Author + information
- Received February 2, 2015
- Revision received May 7, 2015
- Accepted May 12, 2015
- Published online July 28, 2015.
- Kenya Kusunose, MD, PhD∗,
- Hirotsugu Yamada, MD, PhD∗∗ (, )
- Junko Hotchi, MD, PhD∗,
- Mika Bando, MD∗,
- Susumu Nishio, RMS∗,
- Yukina Hirata, RMS∗,
- Takayuki Ise, MD, PhD∗,
- Koji Yamaguchi, MD, PhD∗,
- Shusuke Yagi, MD, PhD∗,
- Takeshi Soeki, MD, PhD∗,
- Tetsuzo Wakatsuki, MD, PhD∗,
- Jun Kishi, MD, PhD† and
- Masataka Sata, MD, PhD∗
- ∗Department of Cardiovascular Medicine, Tokushima University Hospital, Tokushima, Japan
- †Department of Respiratory Medicine & Rheumatology, Tokushima University Hospital, Tokushima, Japan
- ↵∗Reprint requests and correspondence:
Dr. Hirotsugu Yamada, Department of Cardiovascular Medicine, Tokushima University Hospital, Tokushima, 2-50-1 Kuramoto, Tokushima, Japan.
Background Early detection of pulmonary hypertension (PH) in connective tissue disease (CTD) is crucial to ensuring that patients receive timely treatment for this progressive disease. Exercise stress tests have been used to screen patients in an attempt to identify early-stage PH. Recent studies have described abnormal mean pulmonary artery pressure (mPAP)-cardiac output (Q) responses as having the potential to assess the disease state.

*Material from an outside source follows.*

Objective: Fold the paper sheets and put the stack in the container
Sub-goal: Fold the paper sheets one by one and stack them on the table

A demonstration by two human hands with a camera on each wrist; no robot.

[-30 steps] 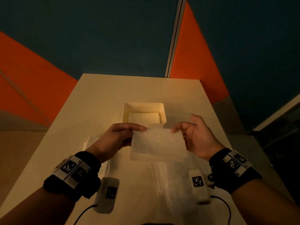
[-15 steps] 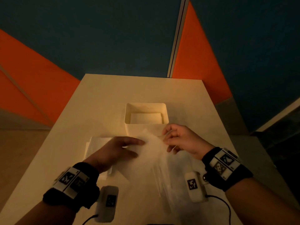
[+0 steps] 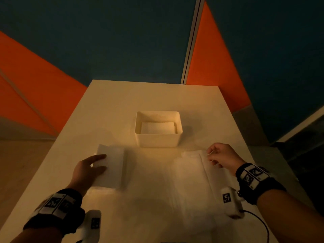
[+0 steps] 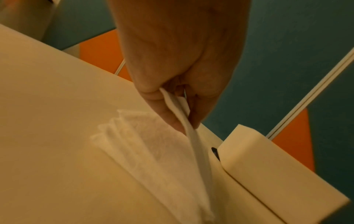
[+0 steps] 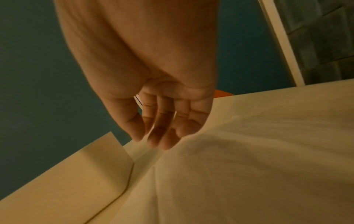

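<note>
A white container (image 3: 157,142) stands mid-table with folded paper (image 3: 157,128) lying in it. My left hand (image 3: 89,170) pinches a folded sheet (image 4: 191,136) between thumb and fingers, low over the stack of folded sheets (image 3: 114,165) left of the container. The stack (image 4: 143,144) lies on the table under that sheet. My right hand (image 3: 220,158) is at the far edge of the flat unfolded sheets (image 3: 191,174) on the right. Its fingertips (image 5: 162,141) pinch the top sheet's edge (image 5: 210,159), which humps up towards them.
The cream table (image 3: 157,99) ends shortly behind the container, with orange and teal wall panels beyond. The container's wall (image 4: 268,166) is close to the right of my left hand. Its corner (image 5: 86,174) is just left of my right hand.
Both hands held the folded sheet in front of the container. My left hand has since carried it left to the stack, and my right hand has moved right to the flat sheets.
</note>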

Objectives This study hypothesized that pulmonary circulation pressure-flow relationships obtained by 6-min walk (6MW) stress echocardiography would better delineate differential progression of PH and predict development of PH during follow-up.
Methods We prospectively performed 6MW stress echocardiographic studies in 78 CTD patients (age 58 ± 12 years; 9% male) at baseline and follow-up. All patients underwent yearly echocardiographic follow-up studies for up to 5 years.

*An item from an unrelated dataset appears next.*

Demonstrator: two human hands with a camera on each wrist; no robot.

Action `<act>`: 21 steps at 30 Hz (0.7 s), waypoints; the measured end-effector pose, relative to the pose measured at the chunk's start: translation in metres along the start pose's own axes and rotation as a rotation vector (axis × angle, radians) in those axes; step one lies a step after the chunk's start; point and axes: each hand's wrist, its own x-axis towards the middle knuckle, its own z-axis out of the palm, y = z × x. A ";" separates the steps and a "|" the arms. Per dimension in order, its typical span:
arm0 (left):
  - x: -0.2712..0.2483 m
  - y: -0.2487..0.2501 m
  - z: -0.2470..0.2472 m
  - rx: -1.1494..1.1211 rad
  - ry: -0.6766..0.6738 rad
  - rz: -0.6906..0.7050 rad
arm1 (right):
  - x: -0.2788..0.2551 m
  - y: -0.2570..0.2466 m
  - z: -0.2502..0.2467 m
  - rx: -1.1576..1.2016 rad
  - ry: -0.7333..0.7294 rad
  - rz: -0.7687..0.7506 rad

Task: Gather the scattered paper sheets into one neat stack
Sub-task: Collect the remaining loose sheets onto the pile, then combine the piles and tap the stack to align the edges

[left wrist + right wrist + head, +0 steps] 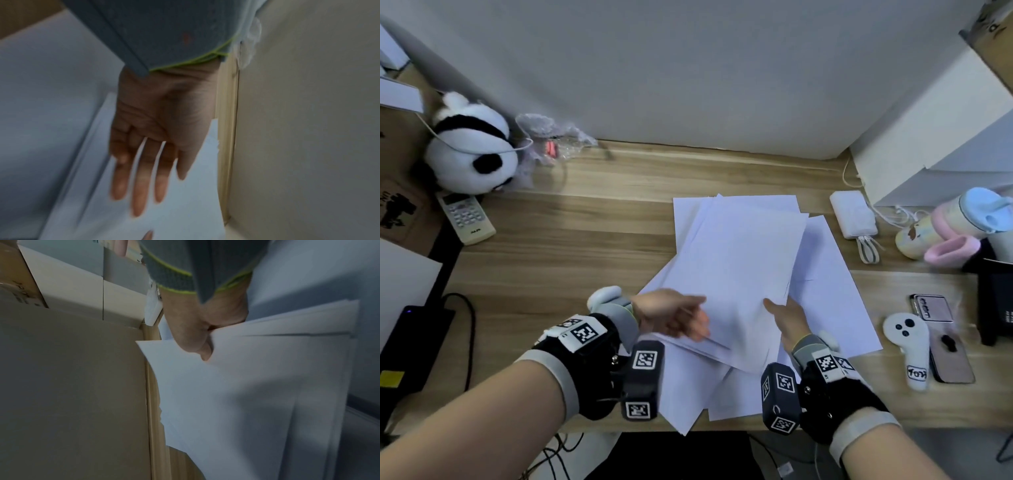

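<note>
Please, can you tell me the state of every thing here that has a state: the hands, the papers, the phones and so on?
left hand: open, fingers straight, over the sheets
right hand: pinching a bundle of sheets
paper sheets: fanned, overlapping, not squared yet
power bank: lying flat, a white cable beside it
pink phone: lying face down
remote control: lying buttons up
plush panda: lying on its side

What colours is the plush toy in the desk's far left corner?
Black and white, a panda plush toy; clearest in the head view.

Head view looks down at the desk point(585, 222); both wrist views sit close over the paper sheets point(739, 260).
</note>
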 end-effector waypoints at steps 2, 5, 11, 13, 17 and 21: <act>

Results During a median period of 32 months (range: 15 to 62 months), 16 patients reached the clinical endpoint of development of PH and none died during follow-up. PH was confirmed by right heart catheterization in all 16 patients (mPAP ≥25 mm Hg and pulmonary capillary wedge pressure ≤15 mm Hg). In a Cox proportional-hazards survival model, 6MW distance (hazard ratio [HR]: 0.99; p = 0.010), early diastolic tricuspid annulus motion velocity (HR: 0.79; p = 0.025), and ΔmPAP/ΔQ by 6MW stress (HR: 1.10; p = 0.005) were associated with development of PH. In sequential Cox models, a model on the basis of 6MW distance (chi-square, 6.6) was improved by ΔmPAP/ΔQ (chi-square: 14.4; p = 0.019). Using a receiver-operating characteristic curve, we found that the best cutoff value of ΔmPAP/ΔQ for predicting development of pulmonary hypertension was >3.3 mm Hg/l/min.
Conclusions The 6MW stress echocardiography noninvasively provides an incremental prognostic value of PH development in CTD. This is a single-center prospective cohort study. Larger multicenter studies are warranted to confirm this result.
Pulmonary hypertension (PH) is a major cause of mortality in connective tissue disease (CTD) (1). Early detection of PH is crucial to ensure that patients appropriately receive timely treatment for the progressive clinical course. Exercise stress tests have been used to screen patients in an attempt to identify early-stage PH (2), but recent guidelines have removed exercise stress tests as a method of PH detection due to lack of evidence (3). However, recent studies have described abnormal cardiac output (Q) responses for increments of mean pulmonary artery pressure (mPAP) as having the potential to assess the disease state and functional class (4–7). This concept can be applied to predict future development of overt PH. As noninvasive testing is preferable to invasive measurements for the purpose of screening, an easy and noninvasive measure of an individual’s pulmonary circulation is required. Exercise and dobutamine stress echocardiography were widely used in the clinical setting, but some additional machines/drugs were also needed. In this study, we measured echocardiographic parameters post-6-min walk (6MW) as a classical technique for noninvasive stress testing. We hypothesized that pressure-flow relationships of the pulmonary circulation obtained by 6MW stress echocardiography would better delineate differential progression of PH in patients with CTD and predict the development of PH during follow-up.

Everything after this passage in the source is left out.